YOUR OBJECTIVE
Repeat, exactly and with no pictures, the lines that run from the beginning of the entries through the line containing "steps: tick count".

┌─ RECORDS PROVIDED

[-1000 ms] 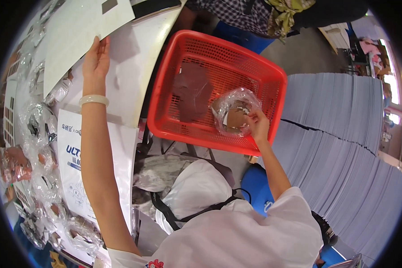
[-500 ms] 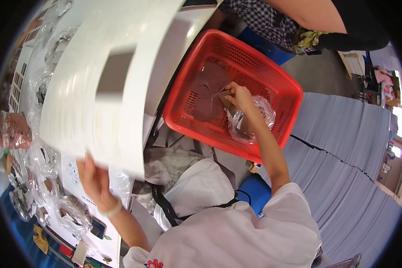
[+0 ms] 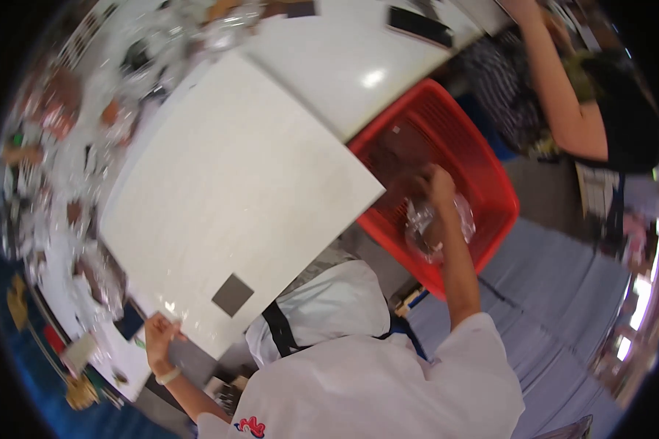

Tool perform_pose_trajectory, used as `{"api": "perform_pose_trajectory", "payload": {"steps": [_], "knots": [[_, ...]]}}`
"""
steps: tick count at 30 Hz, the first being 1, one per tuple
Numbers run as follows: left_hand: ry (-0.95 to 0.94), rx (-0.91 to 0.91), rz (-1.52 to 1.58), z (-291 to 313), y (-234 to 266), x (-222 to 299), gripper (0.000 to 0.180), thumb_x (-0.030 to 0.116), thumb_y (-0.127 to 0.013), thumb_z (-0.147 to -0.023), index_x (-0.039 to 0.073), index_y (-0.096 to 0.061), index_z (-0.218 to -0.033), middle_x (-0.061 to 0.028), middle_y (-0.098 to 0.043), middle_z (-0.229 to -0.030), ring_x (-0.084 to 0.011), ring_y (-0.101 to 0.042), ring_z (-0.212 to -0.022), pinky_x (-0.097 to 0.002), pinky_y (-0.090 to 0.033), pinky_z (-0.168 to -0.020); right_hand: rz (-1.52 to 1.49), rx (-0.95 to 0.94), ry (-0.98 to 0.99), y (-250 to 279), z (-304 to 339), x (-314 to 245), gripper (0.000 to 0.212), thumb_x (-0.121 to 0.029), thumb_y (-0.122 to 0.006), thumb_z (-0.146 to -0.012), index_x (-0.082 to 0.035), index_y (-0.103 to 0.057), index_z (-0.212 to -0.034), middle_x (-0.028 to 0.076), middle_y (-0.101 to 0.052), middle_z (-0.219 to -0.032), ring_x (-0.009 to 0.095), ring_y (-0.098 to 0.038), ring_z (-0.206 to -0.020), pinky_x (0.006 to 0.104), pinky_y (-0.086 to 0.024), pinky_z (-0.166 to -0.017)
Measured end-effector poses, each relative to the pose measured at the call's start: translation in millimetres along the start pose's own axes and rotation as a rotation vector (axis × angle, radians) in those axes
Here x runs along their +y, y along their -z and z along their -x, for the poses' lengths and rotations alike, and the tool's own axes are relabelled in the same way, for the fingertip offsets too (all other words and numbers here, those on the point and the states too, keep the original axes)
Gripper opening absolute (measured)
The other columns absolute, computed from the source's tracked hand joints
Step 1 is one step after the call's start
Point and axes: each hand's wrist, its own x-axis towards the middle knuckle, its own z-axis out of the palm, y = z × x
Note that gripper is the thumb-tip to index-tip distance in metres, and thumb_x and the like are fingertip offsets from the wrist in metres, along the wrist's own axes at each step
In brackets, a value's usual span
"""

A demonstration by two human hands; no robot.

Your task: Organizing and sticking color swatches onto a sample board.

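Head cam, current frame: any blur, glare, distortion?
Head view: blur softens the right hand and plastic bags; head view: glare spot on the white table, right-edge windows washed out; head view: fisheye bends edges, corners black.

The left hand pinches a white sheet at its edge, with a dark square just right of that grip. The right hand, blurred, is inside a red basket, a clear plastic bag beside its wrist, brown material beyond it.
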Motion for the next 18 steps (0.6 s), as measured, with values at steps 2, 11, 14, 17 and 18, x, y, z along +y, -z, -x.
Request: {"api": "perform_pose_trajectory", "payload": {"steps": [2, 11, 14, 17, 18], "knots": [[-0.039, 0.005, -0.007, -8.6, -24.3, 30.5, 0.025, 0.008, -0.078, -0.077, 0.003, -0.055, -0.07, -0.0025, -0.058, -0.06, -0.0115, -0.056, -0.047, -0.0276, -0.053, -0.045, 0.002, -0.007, 0.058, 15.1, 0.9, 26.6, 0.022, -0.022, -0.075, -0.075, -0.009, -0.07, -0.093, 0.015, -0.068, -0.085, 0.034, -0.067, -0.084, 0.0435, -0.052, -0.072], [0.007, 0.112, 0.038, 23.9, -34.0, 37.7, 0.017, 0.009, -0.07, -0.089, -0.001, -0.063, -0.077, -0.0078, -0.065, -0.061, -0.0119, -0.063, -0.05, -0.0217, -0.05, -0.045, -0.693, 0.298, 0.192, 140.2, 23.3, -159.0, 0.014, -0.002, -0.068, -0.088, -0.003, -0.062, -0.1, 0.004, -0.065, -0.082, 0.009, -0.063, -0.073, 0.0241, -0.051, -0.063], [-0.067, 0.379, -0.015, 44.3, -72.1, 71.1, 0.011, 0.009, -0.071, -0.088, -0.001, -0.067, -0.087, -0.008, -0.069, -0.068, -0.0121, -0.065, -0.056, -0.0209, -0.05, -0.05, -0.881, 0.095, 0.204, 127.4, 51.6, -220.5, 0.013, 0.0, -0.067, -0.089, -0.005, -0.06, -0.099, 0.002, -0.065, -0.085, 0.006, -0.06, -0.064, 0.0195, -0.048, -0.055], [-0.442, 0.173, 0.352, 52.9, -133.4, 104.8, 0.023, 0.007, -0.073, -0.085, 0.0, -0.066, -0.106, -0.0085, -0.072, -0.087, -0.0122, -0.067, -0.068, -0.0216, -0.052, -0.058, -1.131, -0.329, 0.128, 87.2, 94.6, -298.1, 0.018, 0.003, -0.068, -0.086, -0.005, -0.057, -0.098, 0.005, -0.066, -0.082, 0.009, -0.061, -0.06, 0.02, -0.047, -0.05], [-0.507, 0.103, 0.484, 55.3, -147.8, 117.3, 0.028, 0.006, -0.073, -0.084, 0.0, -0.065, -0.111, -0.009, -0.072, -0.093, -0.0124, -0.068, -0.071, -0.0224, -0.053, -0.06, -1.222, -0.493, 0.121, 70.2, 105.9, -314.2, 0.02, 0.004, -0.069, -0.085, -0.004, -0.056, -0.098, 0.007, -0.067, -0.082, 0.011, -0.064, -0.06, 0.0202, -0.048, -0.051]]}}
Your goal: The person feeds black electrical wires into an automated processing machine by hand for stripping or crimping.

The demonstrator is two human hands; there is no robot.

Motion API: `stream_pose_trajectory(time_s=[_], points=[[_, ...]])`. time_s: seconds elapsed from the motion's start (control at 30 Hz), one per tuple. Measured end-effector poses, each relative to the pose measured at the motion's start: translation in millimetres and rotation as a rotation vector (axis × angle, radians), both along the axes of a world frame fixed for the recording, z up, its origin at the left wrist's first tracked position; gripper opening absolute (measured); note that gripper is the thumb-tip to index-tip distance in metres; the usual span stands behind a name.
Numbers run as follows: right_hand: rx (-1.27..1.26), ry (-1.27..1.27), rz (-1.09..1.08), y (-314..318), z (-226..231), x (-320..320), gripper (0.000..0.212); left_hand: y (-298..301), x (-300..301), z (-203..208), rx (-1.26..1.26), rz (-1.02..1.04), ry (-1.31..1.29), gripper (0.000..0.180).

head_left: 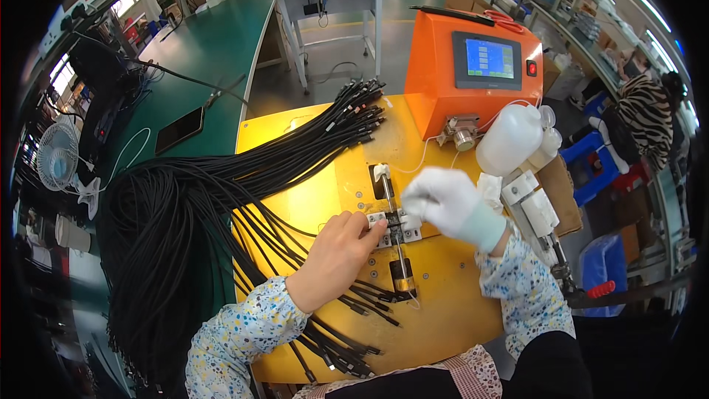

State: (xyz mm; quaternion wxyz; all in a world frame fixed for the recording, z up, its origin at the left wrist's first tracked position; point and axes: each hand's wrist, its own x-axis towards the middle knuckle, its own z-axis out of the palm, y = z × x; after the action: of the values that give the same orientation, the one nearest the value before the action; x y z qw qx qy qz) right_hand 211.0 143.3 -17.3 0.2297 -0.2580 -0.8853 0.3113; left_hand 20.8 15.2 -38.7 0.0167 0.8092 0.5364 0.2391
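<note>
My left hand (339, 253), bare, rests at a small metal fixture (407, 233) on a yellow machine top (436, 288). Its fingers are curled together at the fixture's left block; what they pinch is hidden, though a thin black cable runs in under them. My right hand (443, 198), in a white glove, hovers just right of the fixture. Its fingers are closed and slightly blurred, and anything in them is hidden. A metal rod (388, 191) with a white wad on its far end stands in line with the fixture. To the left lies a large bundle of black cables (244, 170).
An orange control box (432, 59) with a screen stands behind. Right of my hand are a white plastic bottle (509, 139) and a soldering-iron-like tool with a red end (600, 290). A phone (179, 131) lies on the green table (203, 44). A person (648, 114) sits far right.
</note>
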Motion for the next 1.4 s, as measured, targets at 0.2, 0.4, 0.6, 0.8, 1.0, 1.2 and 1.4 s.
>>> stream_pose_trajectory(time_s=[0.2, 0.4, 0.6, 0.8, 1.0, 1.2, 1.4], points=[[0.37, -0.333, 0.044, 43, 20, -98, 0.022, 0, 0, -2, 0.059, -0.014, 0.094, 0.037], [0.476, -0.55, 0.075, 72, 2, -175, 0.035, 0, 5, -1, 0.078, -0.014, 0.101, 0.038], [0.626, -0.765, 0.206, 79, 7, -189, 0.023, 1, 1, -1, 0.045, -0.02, 0.102, 0.038], [0.774, -0.336, 0.176, 58, 37, -184, 0.01, 0, -6, -2, 0.033, -0.008, 0.004, 0.04], [0.63, -0.553, 0.15, 30, 85, -156, 0.013, 7, -8, -6, 0.055, 0.116, -0.058, 0.028], [0.669, -0.713, -0.009, 36, 76, -101, 0.011, 8, -14, -5, -0.028, 0.086, 0.042, 0.018], [0.61, -0.359, 0.078, 15, 41, -34, 0.008, -22, -14, 47, -0.356, -0.163, 0.075, 0.015]])
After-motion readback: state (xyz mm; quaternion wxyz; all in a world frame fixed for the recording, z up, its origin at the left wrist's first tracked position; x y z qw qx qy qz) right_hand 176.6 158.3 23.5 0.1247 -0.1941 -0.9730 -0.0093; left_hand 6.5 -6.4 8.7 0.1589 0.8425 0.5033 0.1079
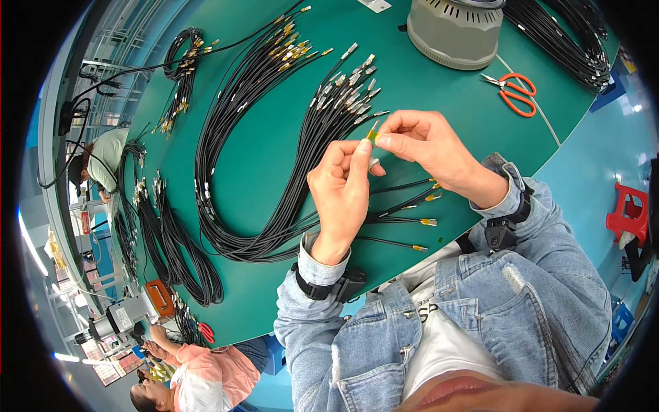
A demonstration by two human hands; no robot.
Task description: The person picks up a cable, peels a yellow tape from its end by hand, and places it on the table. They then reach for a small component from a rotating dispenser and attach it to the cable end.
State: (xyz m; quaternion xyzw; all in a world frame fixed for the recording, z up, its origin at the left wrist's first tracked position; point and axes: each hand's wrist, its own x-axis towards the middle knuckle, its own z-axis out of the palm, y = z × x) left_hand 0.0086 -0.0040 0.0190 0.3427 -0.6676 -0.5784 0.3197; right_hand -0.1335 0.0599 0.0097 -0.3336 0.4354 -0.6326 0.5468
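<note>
My left hand (343,189) is closed in a pinch at the middle of the table. Its thumb and finger hold a small yellow-green piece (373,134) with a thin, pale metal tip. From the right, my right hand (429,144) pinches the same piece between thumb and forefinger. Something small and white (373,163) shows beside my left fingers; its kind is unclear. Just beyond my hands lies a large bundle of black cables (302,165), curved in a U. One set of its ends carries silvery connectors (347,93), the other yellow ones (288,44). Several loose yellow-tipped cable ends (420,222) lie under my hands.
Orange-handled scissors (516,94) lie right of a grey, vented round device (455,31). More coiled cables (566,48) fill the far right corner, with others (182,254) at left. A person in pink (213,374) works at the lower left. A red stool (628,211) stands at right.
</note>
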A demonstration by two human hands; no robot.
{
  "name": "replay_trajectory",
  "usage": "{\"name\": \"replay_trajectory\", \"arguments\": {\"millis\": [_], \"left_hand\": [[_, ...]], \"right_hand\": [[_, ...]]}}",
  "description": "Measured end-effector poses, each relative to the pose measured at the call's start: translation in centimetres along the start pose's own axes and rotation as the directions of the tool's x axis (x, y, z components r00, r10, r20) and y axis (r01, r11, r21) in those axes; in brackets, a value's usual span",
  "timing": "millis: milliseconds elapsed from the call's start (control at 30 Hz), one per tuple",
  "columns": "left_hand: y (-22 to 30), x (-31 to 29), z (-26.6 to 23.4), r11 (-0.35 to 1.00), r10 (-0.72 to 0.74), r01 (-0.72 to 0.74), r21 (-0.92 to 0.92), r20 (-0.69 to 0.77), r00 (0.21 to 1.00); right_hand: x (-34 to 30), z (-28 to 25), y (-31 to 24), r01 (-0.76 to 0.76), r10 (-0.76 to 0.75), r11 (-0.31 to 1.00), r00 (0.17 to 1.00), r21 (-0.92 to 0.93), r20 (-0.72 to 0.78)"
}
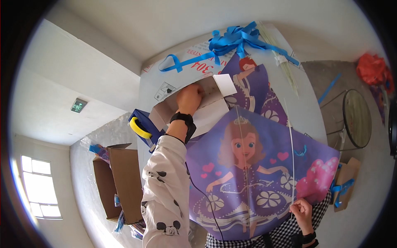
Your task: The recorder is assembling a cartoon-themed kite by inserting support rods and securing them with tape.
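Observation:
A large purple kite [269, 165] with a printed princess figure spreads across the table's near side and my lap. My left hand [190, 97] reaches into an open white cardboard box [211, 113] beyond the kite's upper left edge. Its fingers are curled down, and whatever they grip is hidden. At the kite's lower right, my right hand [302, 211] pinches a thin white rod [292, 161], which stands upright over the kite's face. Beneath the box's right side lie more purple printed kite sheets [258, 89].
A blue tape dispenser with a yellow part [140, 128] stands left of the box. Blue ribbon [235, 41] and a bundle of pale thin rods [285, 68] lie at the table's far side. Brown cartons [126, 182] stand left; a round stool [357, 118] is right.

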State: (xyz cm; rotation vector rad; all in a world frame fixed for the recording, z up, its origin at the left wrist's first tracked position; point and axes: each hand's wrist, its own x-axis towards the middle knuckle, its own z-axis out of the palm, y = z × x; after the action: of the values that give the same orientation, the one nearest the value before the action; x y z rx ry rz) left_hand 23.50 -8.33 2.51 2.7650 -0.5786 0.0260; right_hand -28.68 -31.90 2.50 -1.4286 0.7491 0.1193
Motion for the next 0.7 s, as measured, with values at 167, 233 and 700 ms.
{"name": "replay_trajectory", "arguments": {"millis": [167,233,700], "left_hand": [[0.4,0.9,0.4,0.990,0.023,-0.023,0.142,0.002,1.000],[0.1,1.5,0.6,0.984,0.036,-0.033,0.177,-0.015,0.999],[1.7,2.6,-0.7,0.970,0.003,-0.037,0.242,0.141,0.990]], "right_hand": [[0.0,0.1,-0.1,-0.005,0.005,1.000,1.000,0.004,0.005],[0.1,0.1,-0.1,0.009,-0.009,1.000,1.000,0.003,0.009],[0.1,0.1,-0.3,-0.013,0.013,1.000,1.000,-0.016,-0.001]]}}
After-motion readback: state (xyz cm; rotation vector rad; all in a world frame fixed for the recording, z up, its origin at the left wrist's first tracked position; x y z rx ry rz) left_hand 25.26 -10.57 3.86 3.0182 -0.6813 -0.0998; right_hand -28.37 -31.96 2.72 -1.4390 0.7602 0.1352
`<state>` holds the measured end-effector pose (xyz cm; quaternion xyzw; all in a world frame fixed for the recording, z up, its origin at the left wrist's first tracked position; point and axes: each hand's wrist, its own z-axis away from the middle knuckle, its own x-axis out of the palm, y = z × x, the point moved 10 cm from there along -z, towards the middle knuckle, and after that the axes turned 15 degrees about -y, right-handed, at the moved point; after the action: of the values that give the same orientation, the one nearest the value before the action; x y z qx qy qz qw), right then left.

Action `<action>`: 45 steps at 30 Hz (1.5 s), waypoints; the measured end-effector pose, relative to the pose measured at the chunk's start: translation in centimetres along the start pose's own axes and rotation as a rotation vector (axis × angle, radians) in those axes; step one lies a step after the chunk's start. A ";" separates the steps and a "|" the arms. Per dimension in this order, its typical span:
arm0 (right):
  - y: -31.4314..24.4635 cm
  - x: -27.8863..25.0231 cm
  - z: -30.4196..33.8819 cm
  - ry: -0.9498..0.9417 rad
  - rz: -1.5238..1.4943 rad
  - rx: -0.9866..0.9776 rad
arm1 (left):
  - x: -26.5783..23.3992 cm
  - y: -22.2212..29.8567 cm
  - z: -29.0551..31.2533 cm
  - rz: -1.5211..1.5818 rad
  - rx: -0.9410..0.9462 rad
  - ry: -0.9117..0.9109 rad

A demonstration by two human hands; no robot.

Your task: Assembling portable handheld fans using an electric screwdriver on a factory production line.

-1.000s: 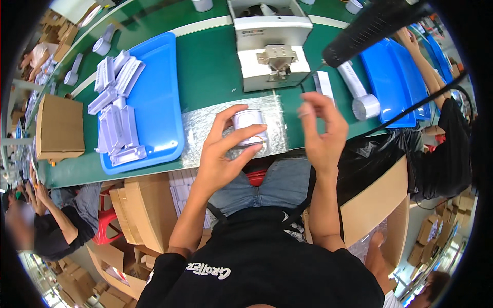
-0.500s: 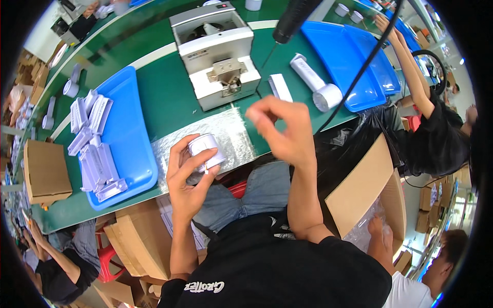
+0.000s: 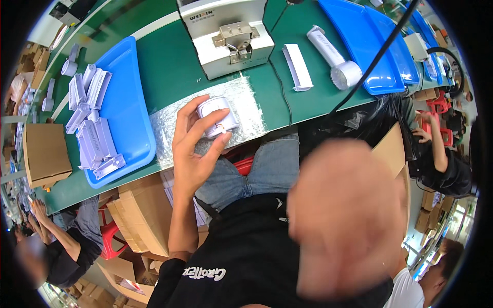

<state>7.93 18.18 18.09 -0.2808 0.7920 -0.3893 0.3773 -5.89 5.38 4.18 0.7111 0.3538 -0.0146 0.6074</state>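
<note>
My left hand point(image 3: 191, 149) grips a white round plastic housing point(image 3: 209, 107) between thumb and fingers, above a silvery sheet point(image 3: 250, 102) at the bench edge. A small reddish detail shows on the housing close to my thumb. Raised near the camera, my right hand point(image 3: 344, 205) is a large smear at the lower right, and its fingers cannot be made out. Beyond the sheet stands a white-and-grey machine point(image 3: 210, 51) with a metal fixture on its front. Right of it lie a white channel-shaped piece point(image 3: 298, 68) and a white handled part with a round head point(image 3: 345, 75).
A blue tray point(image 3: 138, 110) on the left holds several white plastic pieces point(image 3: 92, 141), beside a cardboard box point(image 3: 46, 154). More blue trays point(image 3: 380, 77) lie to the right. A black cable point(image 3: 377, 59) crosses there. Co-workers sit on both sides.
My right hand has swung from over the bench edge back toward the camera and blurred. The view has shifted, so the bench sits higher. The left hand still holds the housing.
</note>
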 end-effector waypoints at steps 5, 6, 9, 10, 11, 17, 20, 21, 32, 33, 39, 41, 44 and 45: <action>12.3 -2.9 -0.4 0.218 0.752 0.312 | -0.1 0.0 0.3 -0.035 0.066 0.055; 14.3 -2.5 -1.0 0.177 0.786 0.388 | -0.5 0.0 0.4 -0.019 0.059 0.081; 18.6 -1.8 -1.2 0.100 0.917 0.543 | -1.1 0.8 0.3 -0.001 0.057 0.097; 19.3 -2.3 -0.5 0.116 0.913 0.490 | -1.2 1.3 0.2 -0.007 0.053 0.103; 20.0 -2.9 -0.2 0.126 0.895 0.423 | -1.0 1.5 -0.3 0.013 0.034 0.087; 12.6 -0.9 1.0 0.076 -0.371 0.264 | -0.6 1.5 -1.6 0.059 0.053 0.053; 11.1 2.7 -0.7 -0.075 -0.728 0.097 | -0.7 1.6 -1.6 0.015 0.021 0.057; 9.8 3.0 -1.3 -0.072 -0.743 0.016 | -0.5 1.7 -1.8 0.022 0.016 0.048; 6.9 6.7 -3.0 -0.174 -0.791 -0.163 | -0.7 2.0 -1.9 0.016 -0.027 0.036; 7.1 7.0 -2.9 -0.180 -0.793 -0.161 | -0.7 2.0 -1.9 0.037 -0.027 0.029; 8.6 8.4 -2.6 -0.221 -0.812 -0.113 | -0.6 2.2 -1.4 0.016 -0.001 0.042; 9.0 8.7 -2.7 -0.224 -0.844 -0.079 | -0.8 2.2 -1.0 -0.045 0.037 0.068; 9.6 9.3 -2.7 -0.223 -0.856 -0.101 | -0.1 -0.1 -0.5 -0.004 -0.082 0.035; 9.5 9.4 -2.6 -0.228 -0.844 -0.131 | -0.1 -0.3 -0.5 0.000 -0.091 0.041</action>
<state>-0.92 17.43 7.69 -0.6441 0.5842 -0.4248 0.2518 -6.32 5.78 4.15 0.6830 0.3663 0.0160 0.6317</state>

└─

YOUR SOLUTION
[-1000 ms] 
[-500 ms] 
[+0 ms] 

Tool perform_pose_trajectory, used as `{"api": "perform_pose_trajectory", "payload": {"steps": [_], "knots": [[_, ...]]}}`
"""
steps: tick count at 30 Hz, the first being 1, one per tuple

The required output has been given.